A small but growing body of studies indicates that the Earned Income Tax Credit, the largest needs tested antipoverty cash assistance program in the U.S., improves health, particularly for single mothers and children.
What's the Issue?
Health professionals have an ongoing interest in the degree to which antipoverty programs can improve health. In this brief, researchers investigate one such program, the Earned Income Tax Credit (EITC). The EITC is a refundable tax credit for low-income workers. People do not have to owe taxes to receive it, but they must file an income tax return, have earned income, and meet income qualifications. The credit provides a subsidy as a percentage of income, effectively increasing the wages of the working poor.
The EITC has been widely successful at lifting poor families out of poverty, making it a medium for researching the connection between poverty and health.

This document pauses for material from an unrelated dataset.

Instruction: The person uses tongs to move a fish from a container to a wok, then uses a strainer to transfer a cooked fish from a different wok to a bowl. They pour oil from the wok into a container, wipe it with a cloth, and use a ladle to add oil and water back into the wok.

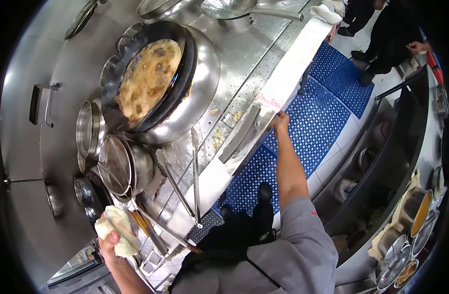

- Recent evidence largely supports the hypothesis that health improves after receipt of the EITC, particularly for children and single mothers. Mothers experience health improvements through reduced stress. Among children there is a decreased incidence of low birthweight and improvements in the home environment, nutrition, and educational and economic attainment.
- Even marginal expansions to EITC eligibility and credit amounts will likely improve health outcomes for women and children. Less is known about the EITC’s impact on men, and further research is needed.
However, there remain unanswered questions about why the EITC is effective and the degree to which expanding eligibility and credit amounts would improve health more broadly.
What's Next?
There are a number of ways in which we can improve our understanding. Researchers should continue to document the relationship between the EITC and health in different contexts, for other populations (particularly men), and with various outcomes.
There is also a need for a better understanding of the health effects of the EITC throughout the life course. Do the improvements in birthweight have longer-term implications for children’s health? Does improving health in childhood through exposure to the EITC have effects that last into adulthood? Furthermore, many of the studies cited in this brief are based on the 1993 federal EITC expansion. Given more recent expansions to state and federal EITCs, it would be valuable to replicate this earlier work using more recent data.
Looking ahead, health professionals should be aware of the potential for expansions of the EITC to improve health, particularly for mothers and children.